Where this matters most is with tax forms, HR onboarding packs, and legal disclosures — documents routinely merged from multiple templates where every template reuses field names like "name", "date", "initials". Expect renamed fields in the output, and confirm any downstream automation still points at the correct names. If you need the merged form to behave as a single cohesive form, flatten fields first (bake the entered values into the page) and then merge — the output will be a static document with no collision to resolve.

Page ranges and selective merging

Sometimes you do not want all pages of every input. Two common cases: the first input has a cover page you want to keep and a signature page you want to drop, or the third input is a 200-page report of which you only need pages 14–22 for this package. The tool supports page-range syntax per file. Enter "1-3, 5" alongside a filename to include only pages 1, 2, 3, and 5; enter "14-22" to pull a slice out of a long report. The result is merged in the order you specified, using only the pages you selected.

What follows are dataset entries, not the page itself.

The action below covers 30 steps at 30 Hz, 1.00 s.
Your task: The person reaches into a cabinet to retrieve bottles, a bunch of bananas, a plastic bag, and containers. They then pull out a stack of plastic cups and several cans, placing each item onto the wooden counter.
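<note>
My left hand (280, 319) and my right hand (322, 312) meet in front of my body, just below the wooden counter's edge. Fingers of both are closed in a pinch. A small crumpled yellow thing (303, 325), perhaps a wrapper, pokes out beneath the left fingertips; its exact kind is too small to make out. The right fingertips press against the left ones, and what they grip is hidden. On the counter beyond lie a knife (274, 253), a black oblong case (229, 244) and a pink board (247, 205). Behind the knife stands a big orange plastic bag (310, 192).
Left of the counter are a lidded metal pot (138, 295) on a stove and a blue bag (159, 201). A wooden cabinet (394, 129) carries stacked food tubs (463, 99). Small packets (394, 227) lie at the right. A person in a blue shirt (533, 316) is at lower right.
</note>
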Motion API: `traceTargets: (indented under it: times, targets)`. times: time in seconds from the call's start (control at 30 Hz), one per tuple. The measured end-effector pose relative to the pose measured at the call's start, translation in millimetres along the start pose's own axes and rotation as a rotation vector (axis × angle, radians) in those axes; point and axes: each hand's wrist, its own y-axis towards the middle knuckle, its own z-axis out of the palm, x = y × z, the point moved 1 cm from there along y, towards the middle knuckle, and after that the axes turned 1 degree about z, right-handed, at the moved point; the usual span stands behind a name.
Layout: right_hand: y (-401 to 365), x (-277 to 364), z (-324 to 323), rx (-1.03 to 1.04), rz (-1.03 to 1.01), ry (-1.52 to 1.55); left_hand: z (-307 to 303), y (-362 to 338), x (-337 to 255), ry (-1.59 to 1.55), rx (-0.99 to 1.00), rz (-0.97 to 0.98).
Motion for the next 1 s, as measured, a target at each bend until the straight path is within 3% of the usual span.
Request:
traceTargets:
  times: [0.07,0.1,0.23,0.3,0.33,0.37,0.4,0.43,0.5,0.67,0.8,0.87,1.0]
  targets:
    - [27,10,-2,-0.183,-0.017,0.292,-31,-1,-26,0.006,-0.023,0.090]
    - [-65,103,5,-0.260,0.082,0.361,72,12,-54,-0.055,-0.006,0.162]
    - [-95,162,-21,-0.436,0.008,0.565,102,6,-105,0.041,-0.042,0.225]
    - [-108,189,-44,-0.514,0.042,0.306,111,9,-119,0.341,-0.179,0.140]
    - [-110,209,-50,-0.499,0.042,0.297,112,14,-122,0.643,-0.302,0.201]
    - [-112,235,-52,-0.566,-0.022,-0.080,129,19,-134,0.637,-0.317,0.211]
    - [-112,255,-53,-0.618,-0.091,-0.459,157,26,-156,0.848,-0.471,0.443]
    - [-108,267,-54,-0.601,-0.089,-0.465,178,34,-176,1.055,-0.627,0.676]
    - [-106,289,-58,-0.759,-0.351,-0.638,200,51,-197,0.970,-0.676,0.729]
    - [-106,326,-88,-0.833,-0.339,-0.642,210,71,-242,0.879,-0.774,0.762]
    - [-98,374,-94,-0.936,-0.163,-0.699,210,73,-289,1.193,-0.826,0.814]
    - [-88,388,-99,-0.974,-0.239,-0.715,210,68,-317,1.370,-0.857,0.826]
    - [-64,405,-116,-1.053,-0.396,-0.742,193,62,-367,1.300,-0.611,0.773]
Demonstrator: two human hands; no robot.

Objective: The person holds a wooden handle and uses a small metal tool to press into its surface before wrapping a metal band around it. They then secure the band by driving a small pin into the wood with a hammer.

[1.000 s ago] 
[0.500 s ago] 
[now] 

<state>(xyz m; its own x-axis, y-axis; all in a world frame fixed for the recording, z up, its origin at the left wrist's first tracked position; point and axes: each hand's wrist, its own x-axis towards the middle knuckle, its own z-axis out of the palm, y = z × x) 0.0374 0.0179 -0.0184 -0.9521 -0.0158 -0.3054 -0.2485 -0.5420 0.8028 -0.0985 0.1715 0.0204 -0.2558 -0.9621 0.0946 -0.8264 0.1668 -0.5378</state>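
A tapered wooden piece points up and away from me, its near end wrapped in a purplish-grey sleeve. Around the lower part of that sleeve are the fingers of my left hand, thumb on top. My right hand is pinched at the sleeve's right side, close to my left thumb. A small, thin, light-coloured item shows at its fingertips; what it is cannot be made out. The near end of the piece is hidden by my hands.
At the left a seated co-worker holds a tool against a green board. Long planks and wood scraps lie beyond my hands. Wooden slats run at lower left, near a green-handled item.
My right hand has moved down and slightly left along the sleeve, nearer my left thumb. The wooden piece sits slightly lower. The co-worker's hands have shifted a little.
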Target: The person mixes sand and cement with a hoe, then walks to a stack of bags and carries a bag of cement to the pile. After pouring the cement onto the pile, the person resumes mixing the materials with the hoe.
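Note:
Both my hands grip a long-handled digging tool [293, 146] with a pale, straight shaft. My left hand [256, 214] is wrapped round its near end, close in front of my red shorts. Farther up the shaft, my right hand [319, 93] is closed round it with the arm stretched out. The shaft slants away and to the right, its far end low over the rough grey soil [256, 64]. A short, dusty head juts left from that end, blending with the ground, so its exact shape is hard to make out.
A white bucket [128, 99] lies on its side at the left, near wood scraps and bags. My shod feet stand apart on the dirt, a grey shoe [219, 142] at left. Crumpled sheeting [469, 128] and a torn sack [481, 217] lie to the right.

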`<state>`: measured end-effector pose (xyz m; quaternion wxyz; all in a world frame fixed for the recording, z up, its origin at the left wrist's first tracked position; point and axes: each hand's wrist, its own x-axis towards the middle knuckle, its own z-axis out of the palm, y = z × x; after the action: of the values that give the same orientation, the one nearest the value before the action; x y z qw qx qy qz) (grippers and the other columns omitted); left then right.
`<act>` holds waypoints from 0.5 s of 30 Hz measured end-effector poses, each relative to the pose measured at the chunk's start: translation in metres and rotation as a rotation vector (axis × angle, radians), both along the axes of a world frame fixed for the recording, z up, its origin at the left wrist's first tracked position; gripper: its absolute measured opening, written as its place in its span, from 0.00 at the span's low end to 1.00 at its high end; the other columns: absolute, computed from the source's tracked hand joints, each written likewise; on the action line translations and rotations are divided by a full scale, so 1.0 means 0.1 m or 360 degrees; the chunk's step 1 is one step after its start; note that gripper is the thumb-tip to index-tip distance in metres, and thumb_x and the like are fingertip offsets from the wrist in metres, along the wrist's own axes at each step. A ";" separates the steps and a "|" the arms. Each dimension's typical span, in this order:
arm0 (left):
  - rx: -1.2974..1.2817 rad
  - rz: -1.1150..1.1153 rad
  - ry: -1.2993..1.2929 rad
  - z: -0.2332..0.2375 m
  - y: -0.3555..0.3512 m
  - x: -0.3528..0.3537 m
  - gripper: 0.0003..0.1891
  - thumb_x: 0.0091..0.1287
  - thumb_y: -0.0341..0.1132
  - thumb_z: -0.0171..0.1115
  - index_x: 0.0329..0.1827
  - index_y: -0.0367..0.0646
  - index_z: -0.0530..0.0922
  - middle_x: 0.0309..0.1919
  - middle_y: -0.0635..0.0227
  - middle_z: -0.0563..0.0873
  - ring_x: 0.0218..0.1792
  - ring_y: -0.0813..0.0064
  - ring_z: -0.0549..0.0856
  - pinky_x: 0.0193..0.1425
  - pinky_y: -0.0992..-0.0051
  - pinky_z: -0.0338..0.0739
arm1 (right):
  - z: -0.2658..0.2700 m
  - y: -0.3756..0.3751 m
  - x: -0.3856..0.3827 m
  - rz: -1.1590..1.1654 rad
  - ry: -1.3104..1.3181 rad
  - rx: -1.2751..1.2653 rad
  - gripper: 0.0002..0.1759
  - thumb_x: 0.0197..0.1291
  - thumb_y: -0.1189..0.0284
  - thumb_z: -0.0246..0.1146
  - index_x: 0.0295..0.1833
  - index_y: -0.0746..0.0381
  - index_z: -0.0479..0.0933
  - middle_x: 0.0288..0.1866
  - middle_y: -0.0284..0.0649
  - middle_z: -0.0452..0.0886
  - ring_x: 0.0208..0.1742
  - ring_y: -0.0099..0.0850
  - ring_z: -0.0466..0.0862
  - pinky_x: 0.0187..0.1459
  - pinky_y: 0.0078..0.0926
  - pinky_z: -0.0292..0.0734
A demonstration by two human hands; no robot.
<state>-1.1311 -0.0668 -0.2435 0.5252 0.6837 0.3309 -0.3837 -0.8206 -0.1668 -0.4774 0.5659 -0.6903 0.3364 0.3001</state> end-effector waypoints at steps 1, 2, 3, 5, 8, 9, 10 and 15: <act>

This is usually faster than using split PDF first and then merging the pieces, and it avoids the intermediate-file shuffle that tends to confuse the ordering step. Page ranges are inclusive, 1-indexed, and are clamped to the actual page count of each input — entering "1-999" on a 40-page file just merges all 40 pages without error.

What gets discarded, and why

Merged PDFs come out unencrypted. If any of the input files were password-protected, you will have needed to unlock them first. We do not carry protection through, because doing so silently would mean asking the user for every input's password and then applying the stricter of the two policies to the output — which is almost never what the user wants. Instead, merge produces a clean unencrypted file, and you can re-protect it in a single step afterwards.

Document-level JavaScript is stripped. A non-trivial fraction of malicious PDFs in the wild use document-open JS to probe the viewer. Even if the source is legitimate, there is no good reason to carry open-document code into a merged artifact you are about to email. If your input relies on JS form logic (calculated totals, conditional field visibility), flatten the form first and merge the flat output. Attachments (a.k.a. "embedded files") are dropped for the same defensive reason; if you need to send attachments along with a merged PDF, send them as separate files.

Practical packaging patterns

Three merge patterns show up again and again in support tickets, and each has a best-practice shape. The invoice package: cover letter + invoice + supporting receipts. The cover letter sets context, the invoice is the billable document, the receipts are evidence. Order matters: buyers open the first page, and a clear summary beats a pile of evidence with no context. Keep the merged file under 5 MB where possible — accounting systems often cap attachments lower than email providers do.

The visa or immigration submission: passport bio page + proof of funds + employer letter + travel itinerary, in the exact order the consulate specifies. Most consulates reject anything out of order during preliminary review, before a human looks at the content. Save a checklist with the required order and re-verify every tile before clicking merge.

The court bundle: index + exhibits, each exhibit typically tabbed with a page-number prefix. For court work, the practical addition is sequential page numbering applied after merge, so the entire bundle reads as one continuous document from the judge's perspective. Letting each exhibit keep its own original page numbering is a common rookie mistake that makes cross-referencing painful for everyone downstream.